Project 4 Deep Learning

Posted by Edward-Beck on October 14, 2019
    In the age old question how does one get rich without having to exert oneself, i turned to the stock market. I hoped by utilizing the power of neural networks and other machine learning techniques new applications to establish theorems that could be shown.  Beginning the exploration with market data containing open, close, high and low price of stocks of as well as the quantity of trades in a given day were collected from February 2013 to February of 2018. The S&P a stock market index of the largest 500 companies in the US was chosen to be representative of the market as a whole. To expand the data set additional features were added which including a binary definition if the stock closed higher than it opened and another binary feature with respect to the market. A rolling average of the past five days of performance was added as well as seven day lag for each stock and for the market.
    The next task was to see if any meaningful information could be derived from a rather basic dataset using the powers of machine learning or shallow learning. Our goal quite simply put, was based upon the other features we had already established, predict if the stock would be worth more than it was the day before. The accuracy of the logistic regression results were 52.3% or slightly better than flipping a coin to make your decision whether to sell or buy. Though one would still be much better off using their regression than seated at the blackjack table. An interesting discovery though was the model was had a bias of selling the stock but there was still some hedging. However when the technique of synthetic minority over-sampling was applied there was a balanced distribution. For the sake of variety another type of machine learning multiple Decision Tree Classifiers was employed.The results of test data of five different classifiers ranged from 53.3% to 59.6% with the Random Forest Classifier.  

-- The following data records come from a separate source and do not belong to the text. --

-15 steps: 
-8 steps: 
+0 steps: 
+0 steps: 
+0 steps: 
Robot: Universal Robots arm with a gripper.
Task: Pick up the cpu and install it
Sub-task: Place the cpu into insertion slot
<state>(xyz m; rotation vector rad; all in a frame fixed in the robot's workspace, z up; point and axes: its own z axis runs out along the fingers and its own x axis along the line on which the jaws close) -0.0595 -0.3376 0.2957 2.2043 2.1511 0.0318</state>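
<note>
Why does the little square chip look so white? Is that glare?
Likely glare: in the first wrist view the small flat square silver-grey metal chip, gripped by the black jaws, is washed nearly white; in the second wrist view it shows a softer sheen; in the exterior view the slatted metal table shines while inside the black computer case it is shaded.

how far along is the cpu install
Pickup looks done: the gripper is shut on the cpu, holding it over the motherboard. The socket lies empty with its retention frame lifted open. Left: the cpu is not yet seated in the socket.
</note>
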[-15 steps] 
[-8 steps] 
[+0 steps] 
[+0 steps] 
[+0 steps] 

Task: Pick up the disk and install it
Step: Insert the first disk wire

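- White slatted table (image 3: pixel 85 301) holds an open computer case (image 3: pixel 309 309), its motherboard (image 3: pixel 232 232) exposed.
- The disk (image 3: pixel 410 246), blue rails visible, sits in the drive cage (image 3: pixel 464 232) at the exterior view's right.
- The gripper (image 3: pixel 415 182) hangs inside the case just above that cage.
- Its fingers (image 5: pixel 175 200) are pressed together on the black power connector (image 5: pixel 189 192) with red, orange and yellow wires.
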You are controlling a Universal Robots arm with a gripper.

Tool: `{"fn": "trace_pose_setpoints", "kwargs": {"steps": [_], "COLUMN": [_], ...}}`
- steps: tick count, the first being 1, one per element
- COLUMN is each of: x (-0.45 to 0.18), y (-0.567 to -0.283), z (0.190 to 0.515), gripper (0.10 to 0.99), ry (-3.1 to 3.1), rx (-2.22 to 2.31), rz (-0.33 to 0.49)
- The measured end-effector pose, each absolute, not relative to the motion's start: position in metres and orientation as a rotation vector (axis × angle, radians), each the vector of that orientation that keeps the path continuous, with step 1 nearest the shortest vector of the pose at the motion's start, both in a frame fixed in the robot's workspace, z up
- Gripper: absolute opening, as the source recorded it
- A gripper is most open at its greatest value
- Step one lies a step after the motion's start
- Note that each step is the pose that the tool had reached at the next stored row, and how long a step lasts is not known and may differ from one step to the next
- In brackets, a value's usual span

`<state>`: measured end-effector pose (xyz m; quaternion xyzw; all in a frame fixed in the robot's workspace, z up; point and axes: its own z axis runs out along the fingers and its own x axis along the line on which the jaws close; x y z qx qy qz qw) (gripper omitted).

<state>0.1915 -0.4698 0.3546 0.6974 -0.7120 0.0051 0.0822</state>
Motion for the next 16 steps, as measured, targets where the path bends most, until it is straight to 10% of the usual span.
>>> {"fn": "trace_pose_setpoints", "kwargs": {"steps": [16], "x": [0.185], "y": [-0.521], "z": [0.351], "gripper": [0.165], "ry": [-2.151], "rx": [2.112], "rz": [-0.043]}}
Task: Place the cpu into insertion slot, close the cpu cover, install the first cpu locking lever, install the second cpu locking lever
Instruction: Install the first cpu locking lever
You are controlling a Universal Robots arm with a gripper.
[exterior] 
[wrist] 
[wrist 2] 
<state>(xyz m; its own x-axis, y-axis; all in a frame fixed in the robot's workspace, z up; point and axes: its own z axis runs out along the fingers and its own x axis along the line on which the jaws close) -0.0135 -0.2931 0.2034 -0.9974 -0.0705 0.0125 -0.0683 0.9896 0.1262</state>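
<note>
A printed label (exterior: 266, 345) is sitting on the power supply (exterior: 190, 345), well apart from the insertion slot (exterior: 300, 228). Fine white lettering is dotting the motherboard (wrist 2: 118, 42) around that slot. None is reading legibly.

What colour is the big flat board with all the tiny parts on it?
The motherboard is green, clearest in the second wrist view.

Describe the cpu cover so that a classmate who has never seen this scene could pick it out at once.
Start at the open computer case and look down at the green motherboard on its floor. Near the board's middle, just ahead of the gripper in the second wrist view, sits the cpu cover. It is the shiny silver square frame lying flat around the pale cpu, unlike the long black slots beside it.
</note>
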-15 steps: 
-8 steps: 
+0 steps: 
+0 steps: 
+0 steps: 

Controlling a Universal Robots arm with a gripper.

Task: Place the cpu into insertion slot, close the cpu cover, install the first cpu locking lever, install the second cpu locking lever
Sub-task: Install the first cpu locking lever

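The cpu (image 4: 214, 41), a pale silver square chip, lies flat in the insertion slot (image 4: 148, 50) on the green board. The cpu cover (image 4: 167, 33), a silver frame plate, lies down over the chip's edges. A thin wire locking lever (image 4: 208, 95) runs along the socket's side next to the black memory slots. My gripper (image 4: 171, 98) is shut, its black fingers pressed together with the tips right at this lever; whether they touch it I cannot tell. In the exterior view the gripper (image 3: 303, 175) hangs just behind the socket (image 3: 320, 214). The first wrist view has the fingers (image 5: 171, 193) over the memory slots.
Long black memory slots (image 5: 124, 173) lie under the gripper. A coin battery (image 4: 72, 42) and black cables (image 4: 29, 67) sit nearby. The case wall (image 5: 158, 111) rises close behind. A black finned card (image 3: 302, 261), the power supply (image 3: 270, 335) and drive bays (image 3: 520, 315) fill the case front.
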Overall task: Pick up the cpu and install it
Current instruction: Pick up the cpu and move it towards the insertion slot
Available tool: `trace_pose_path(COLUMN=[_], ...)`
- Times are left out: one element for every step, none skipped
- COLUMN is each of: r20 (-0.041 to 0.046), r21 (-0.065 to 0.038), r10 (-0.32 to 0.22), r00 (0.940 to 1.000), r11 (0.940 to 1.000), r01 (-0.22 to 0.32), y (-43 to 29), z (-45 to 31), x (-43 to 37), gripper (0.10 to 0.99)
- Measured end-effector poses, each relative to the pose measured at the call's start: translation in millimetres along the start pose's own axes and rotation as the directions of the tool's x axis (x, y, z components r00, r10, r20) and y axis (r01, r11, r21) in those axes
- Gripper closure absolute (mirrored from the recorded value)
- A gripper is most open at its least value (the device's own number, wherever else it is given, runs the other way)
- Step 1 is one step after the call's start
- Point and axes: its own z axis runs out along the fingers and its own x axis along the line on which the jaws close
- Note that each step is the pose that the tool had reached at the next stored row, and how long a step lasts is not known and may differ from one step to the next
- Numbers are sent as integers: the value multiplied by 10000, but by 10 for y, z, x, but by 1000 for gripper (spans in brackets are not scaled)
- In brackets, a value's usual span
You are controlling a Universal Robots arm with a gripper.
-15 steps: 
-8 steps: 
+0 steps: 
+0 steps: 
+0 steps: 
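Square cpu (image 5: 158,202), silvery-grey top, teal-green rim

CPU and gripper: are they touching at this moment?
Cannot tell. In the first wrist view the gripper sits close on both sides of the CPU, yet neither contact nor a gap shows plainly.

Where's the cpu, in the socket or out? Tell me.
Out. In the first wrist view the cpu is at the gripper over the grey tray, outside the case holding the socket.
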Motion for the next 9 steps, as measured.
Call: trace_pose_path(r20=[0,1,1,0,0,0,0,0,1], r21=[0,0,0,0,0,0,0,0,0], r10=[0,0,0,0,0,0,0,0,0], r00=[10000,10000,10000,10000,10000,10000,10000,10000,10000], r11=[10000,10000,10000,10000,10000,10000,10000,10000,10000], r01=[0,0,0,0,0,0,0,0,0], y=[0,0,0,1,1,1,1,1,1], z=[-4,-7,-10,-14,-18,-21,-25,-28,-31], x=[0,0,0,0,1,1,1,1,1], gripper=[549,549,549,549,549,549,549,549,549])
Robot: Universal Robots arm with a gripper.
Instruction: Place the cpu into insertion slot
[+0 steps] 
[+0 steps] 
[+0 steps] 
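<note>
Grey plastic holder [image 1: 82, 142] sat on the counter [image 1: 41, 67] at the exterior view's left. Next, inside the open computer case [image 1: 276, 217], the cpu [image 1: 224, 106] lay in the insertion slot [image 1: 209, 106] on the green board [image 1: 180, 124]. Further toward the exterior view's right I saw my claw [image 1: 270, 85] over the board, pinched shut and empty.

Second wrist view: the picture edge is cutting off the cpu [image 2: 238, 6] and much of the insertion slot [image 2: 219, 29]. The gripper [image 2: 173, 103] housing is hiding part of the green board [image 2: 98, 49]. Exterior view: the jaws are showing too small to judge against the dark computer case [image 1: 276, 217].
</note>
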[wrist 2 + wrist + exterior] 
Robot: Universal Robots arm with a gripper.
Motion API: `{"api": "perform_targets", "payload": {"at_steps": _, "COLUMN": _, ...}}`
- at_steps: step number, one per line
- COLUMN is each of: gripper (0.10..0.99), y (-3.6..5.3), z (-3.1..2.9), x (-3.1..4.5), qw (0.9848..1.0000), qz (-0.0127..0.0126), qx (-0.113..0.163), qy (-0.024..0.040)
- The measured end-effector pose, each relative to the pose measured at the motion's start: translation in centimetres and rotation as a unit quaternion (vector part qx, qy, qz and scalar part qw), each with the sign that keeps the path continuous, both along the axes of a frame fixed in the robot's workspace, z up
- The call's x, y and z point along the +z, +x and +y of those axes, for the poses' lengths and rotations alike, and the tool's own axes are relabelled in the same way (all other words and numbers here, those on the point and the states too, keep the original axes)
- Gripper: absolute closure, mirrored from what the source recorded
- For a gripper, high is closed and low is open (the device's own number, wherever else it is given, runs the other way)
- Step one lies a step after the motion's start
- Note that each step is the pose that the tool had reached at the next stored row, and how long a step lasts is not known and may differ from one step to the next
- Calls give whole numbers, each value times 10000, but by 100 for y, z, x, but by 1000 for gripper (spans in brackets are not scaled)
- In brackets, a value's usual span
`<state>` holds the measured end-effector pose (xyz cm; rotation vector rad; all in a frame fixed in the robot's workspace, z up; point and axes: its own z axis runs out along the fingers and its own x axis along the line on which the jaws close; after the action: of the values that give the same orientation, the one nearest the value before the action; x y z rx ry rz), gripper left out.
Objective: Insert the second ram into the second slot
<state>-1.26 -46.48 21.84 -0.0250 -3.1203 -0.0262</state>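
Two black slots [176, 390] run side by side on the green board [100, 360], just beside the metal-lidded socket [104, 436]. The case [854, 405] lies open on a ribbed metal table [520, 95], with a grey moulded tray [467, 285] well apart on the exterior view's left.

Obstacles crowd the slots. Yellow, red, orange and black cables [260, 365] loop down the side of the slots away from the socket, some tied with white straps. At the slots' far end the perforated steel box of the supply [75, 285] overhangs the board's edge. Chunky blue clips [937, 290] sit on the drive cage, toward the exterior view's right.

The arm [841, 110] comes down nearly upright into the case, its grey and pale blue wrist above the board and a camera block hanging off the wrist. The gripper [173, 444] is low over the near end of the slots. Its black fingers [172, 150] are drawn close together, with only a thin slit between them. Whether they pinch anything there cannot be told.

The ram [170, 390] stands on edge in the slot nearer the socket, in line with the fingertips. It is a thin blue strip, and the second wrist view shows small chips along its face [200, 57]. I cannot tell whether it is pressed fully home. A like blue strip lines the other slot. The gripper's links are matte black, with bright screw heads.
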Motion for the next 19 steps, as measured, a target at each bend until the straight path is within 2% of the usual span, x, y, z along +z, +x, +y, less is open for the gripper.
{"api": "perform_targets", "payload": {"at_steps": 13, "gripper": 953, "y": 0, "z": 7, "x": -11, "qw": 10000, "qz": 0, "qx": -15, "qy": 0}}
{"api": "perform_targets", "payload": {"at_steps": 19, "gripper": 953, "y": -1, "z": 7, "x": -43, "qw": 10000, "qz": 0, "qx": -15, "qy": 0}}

    The findings of basic machine learning techniques does make sense in the light of economics, specifically the Black-Scholes equation which allows for no arbitrage to occur and because machine learning is not banded from being applied to the stock market more likely than not someone has come before me and done just that until the market corrected itself. Yet this is over the span of five years and perhaps over a much shorter time frame better predictions can be made. 
     The potential of neural networks to optimize patterns of large datasets comes from the model ‘training’ a portion data by repeated iteration over said data. Each piece of input data or neuron is a given a set of weights which is in a one to many relationship with the next layer of the network. The second layer of a network has many to one relationship with every neuron in it. The process that has occurred from the first layer to the second layer is then repeated until there are no more hidden layers and a final output is reached.  The training is in essence altering the data to best predict a targeted feature of the dataset, in our case will the stock be worth more or less tomorrow. Training data is different from testing data for after the network has best optimized its weights between neurons and layers a brand new set of data the testing data is then used to determine the accuracy of the model. Just as there are multiple models for machine learning and even decision trees a subset, there are a spectrum of choices for neural networks.
    Long Short Term Memory Neural Network was the best choice currently because the data was strongly associated with time. The prominent feature of LSTMs is being able to place greater emphasis on information that is current and forgetting some of the information that is in the past. There are several ways in a neural network can structure data to best predict the target values.   When predicting a true/false question Binary Cross-Entropy is the most reasonable. The two optimizers were employed first Adam, a hybrid of Adaptive Gradient Algorithm and Root Mean Square Propagation. The second optimizer stochastic gradient descent had a slightly lower rate of accuracy at 53.1% compared to Adam optimizer with 55.9%. The rate of learning for both optimizers were similar value loss of 0.68.  
    In conclusion both shallow and deep learning do theoretically offer a statistically significant approach to modeling the movement of the stock market. Additional input should be collected to determine if learning rates and accuracies can be improved over time. Another aspect that should be explored is the volatility as well as the variance of that volatility. Perhaps the most effective methodology of predicting future outcomes is moving from a discrete model to a continuous model.